§ **Aim of the task**:
For the records below, please print exactly and only the lines from the one with "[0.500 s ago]" down to the one with "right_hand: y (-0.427", both ends included, omitting the pictures.

Records excerpted from a collection:
•••••

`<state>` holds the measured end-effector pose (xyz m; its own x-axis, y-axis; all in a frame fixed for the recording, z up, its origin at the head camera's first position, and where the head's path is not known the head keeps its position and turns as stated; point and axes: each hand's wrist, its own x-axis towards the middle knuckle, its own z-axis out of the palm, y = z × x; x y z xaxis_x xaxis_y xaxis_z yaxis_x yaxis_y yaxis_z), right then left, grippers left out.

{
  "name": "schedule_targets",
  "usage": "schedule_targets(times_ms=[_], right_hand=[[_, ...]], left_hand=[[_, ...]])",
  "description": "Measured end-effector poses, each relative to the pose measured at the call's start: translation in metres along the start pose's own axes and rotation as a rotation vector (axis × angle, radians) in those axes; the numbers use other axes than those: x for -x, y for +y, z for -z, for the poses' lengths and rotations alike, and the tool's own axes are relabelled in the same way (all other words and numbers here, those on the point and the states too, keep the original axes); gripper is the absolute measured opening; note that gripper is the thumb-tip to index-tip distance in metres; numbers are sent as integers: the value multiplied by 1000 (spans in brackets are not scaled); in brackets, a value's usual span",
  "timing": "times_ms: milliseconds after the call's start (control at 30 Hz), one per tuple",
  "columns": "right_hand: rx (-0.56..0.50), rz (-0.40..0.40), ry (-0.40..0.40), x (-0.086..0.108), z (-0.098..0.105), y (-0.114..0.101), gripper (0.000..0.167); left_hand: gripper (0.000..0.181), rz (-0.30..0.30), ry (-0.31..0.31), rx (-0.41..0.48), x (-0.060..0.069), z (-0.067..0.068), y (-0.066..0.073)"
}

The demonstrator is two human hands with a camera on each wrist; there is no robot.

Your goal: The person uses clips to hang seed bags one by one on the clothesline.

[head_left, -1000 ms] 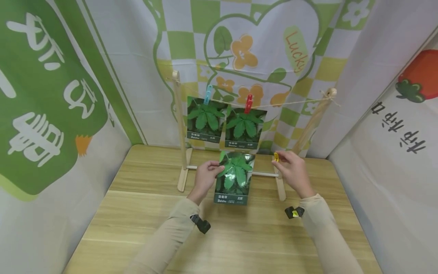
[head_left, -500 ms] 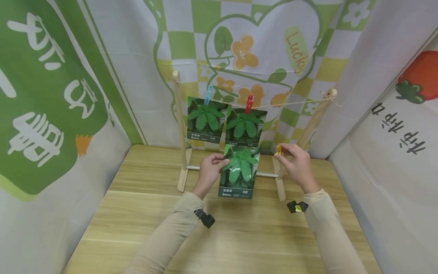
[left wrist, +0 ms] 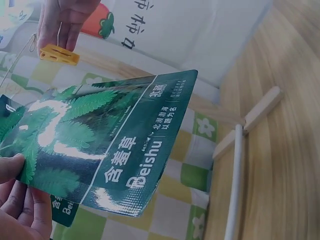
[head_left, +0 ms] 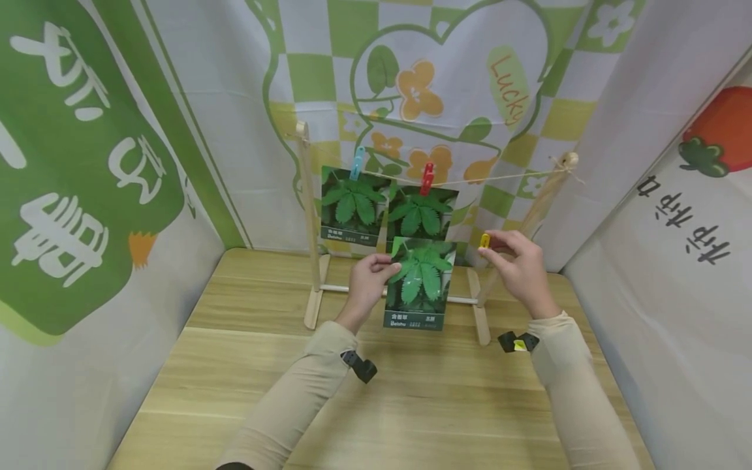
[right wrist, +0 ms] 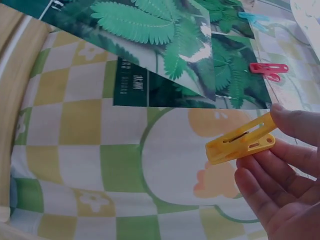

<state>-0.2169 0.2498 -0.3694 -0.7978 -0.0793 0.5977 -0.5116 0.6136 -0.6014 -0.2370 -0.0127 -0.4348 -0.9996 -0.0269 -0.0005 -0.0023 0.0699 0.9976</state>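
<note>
My left hand [head_left: 369, 285] pinches the left edge of a glossy green seed packet [head_left: 418, 287] with a fern-like leaf on it. The packet is held upright in front of the stand, overlapping the lower part of a hung packet. In my right hand [head_left: 521, 269] a yellow clothespin [right wrist: 241, 139] is pinched by its tail end between thumb and fingers, to the right of the packet and apart from it. Two like packets hang from the string [head_left: 499, 177]: the left packet [head_left: 352, 207] under a blue clothespin [head_left: 358, 163], the right packet [head_left: 420, 212] under a red clothespin [head_left: 427, 178].
A wooden stand holds the string between its left post [head_left: 309, 209] and right post [head_left: 543, 202]. A white crossbar [left wrist: 234, 185] joins its feet low down. The wooden table [head_left: 376, 405] lies beneath, with a printed curtain [head_left: 311, 78] close behind.
My left hand has raised the packet and carried it to the right, over the lower part of the red-clipped one. My right hand has moved up and slightly right with the yellow clothespin.
</note>
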Motion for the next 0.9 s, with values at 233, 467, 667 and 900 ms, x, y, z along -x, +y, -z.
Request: schedule_targets(times_ms=[233, 467, 667, 900], right_hand=[[-43, 11, 22, -9, 6, -7, 30], [-81, 50, 42, -21, 9, -14, 30], [-64, 69, 61, -33, 14, -17, 31], [-85, 83, 98, -47, 20, -25, 31]], left_hand=[[27, -14, -4, 35, -4, -10, 5], [27, -32, -23, 61, -7, -21, 10], [27, -17, -35, 105, -10, -29, 16], [27, -6, -59, 133, -12, -38, 23]])
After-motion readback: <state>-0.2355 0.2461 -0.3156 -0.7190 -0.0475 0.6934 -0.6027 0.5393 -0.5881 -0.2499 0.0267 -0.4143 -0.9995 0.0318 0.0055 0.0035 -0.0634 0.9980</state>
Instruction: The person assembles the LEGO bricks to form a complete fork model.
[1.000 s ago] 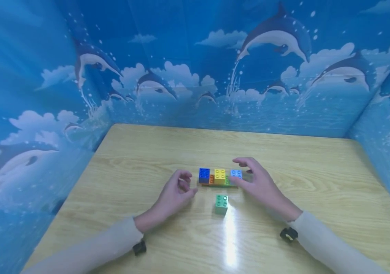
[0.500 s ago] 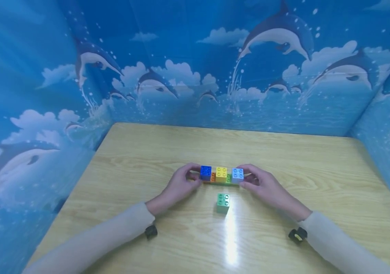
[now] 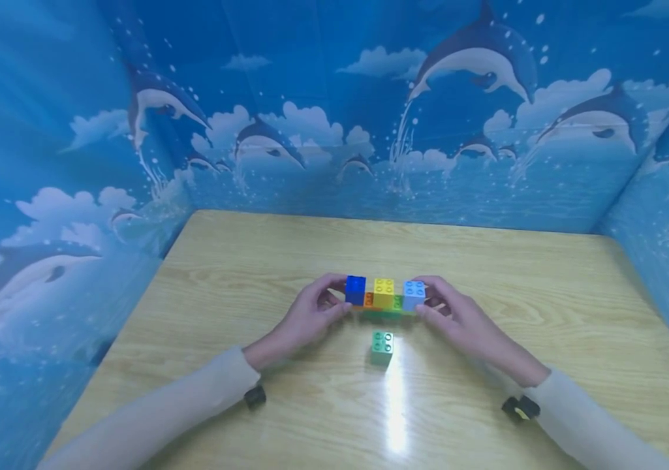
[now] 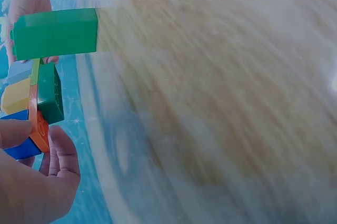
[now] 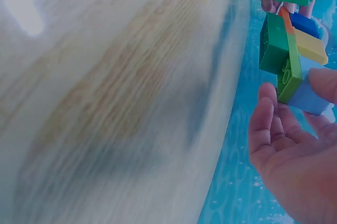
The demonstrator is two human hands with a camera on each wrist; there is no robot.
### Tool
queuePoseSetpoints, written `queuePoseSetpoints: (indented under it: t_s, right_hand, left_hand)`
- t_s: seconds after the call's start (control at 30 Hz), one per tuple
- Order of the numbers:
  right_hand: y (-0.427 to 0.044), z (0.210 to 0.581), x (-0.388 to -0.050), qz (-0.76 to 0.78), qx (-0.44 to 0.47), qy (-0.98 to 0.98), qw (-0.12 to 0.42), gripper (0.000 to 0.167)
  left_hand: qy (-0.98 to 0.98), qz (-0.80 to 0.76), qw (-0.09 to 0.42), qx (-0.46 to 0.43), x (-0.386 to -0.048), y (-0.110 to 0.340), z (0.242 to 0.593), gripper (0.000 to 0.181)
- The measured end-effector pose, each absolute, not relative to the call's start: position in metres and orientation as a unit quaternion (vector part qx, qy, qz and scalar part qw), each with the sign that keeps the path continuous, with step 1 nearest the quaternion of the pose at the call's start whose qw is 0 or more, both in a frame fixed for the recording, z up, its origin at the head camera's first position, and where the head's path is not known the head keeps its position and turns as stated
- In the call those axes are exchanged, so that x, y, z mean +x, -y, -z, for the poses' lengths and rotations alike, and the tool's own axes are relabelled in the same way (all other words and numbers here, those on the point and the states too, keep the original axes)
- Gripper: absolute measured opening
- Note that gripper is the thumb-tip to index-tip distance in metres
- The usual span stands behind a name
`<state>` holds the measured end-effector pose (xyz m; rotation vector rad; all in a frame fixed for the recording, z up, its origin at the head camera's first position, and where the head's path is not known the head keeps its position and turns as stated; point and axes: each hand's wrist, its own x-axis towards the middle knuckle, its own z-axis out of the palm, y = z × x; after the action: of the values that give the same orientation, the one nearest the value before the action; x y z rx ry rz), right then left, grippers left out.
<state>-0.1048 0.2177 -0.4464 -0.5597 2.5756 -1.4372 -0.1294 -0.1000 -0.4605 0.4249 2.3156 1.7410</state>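
Observation:
A joined toy-brick build hangs between both hands just above the table. Along its top sit a dark blue brick (image 3: pixel 355 291), a yellow brick (image 3: pixel 384 294) and a light blue brick (image 3: pixel 414 296). Beneath them run an orange piece (image 4: pixel 40 130) and a lime green piece (image 5: pixel 288 81), with a dark green brick (image 5: pixel 274 45) underneath the middle. My left hand (image 3: pixel 309 312) pinches the dark blue end, and my right hand (image 3: pixel 457 314) pinches the light blue end. Nearer me, a separate green block (image 3: pixel 382 348) stands upright on the table.
The wooden table (image 3: pixel 240 261) is bounded at the back and sides by a blue dolphin-print curtain (image 3: pixel 311 130). A strip of glare (image 3: pixel 395 411) lies on the wood in front of the green block.
Both hands have closed in on the build's ends and taken hold of it. It has risen off the table, showing the dark green brick below. The separate green block has stayed put.

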Motion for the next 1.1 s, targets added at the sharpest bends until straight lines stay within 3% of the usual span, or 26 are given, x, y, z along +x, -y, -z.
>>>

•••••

§ **Exercise answer**:
[0.500 s ago] 
[now] 
[now] 
[now] 
The demonstrator is two human hands with a camera on each wrist; there is no robot.
### Tool
queuePoseSetpoints, written `queuePoseSetpoints: (indented under it: t_s, right_hand, left_hand)`
- t_s: seconds after the call's start (control at 30 Hz), one per tuple
- Order of the numbers:
  right_hand: y (-0.427 to 0.044), z (0.210 to 0.581), x (-0.388 to -0.050), qz (-0.76 to 0.78), qx (-0.44 to 0.47), qy (-0.98 to 0.98), qw (-0.12 to 0.42), gripper (0.000 to 0.167)

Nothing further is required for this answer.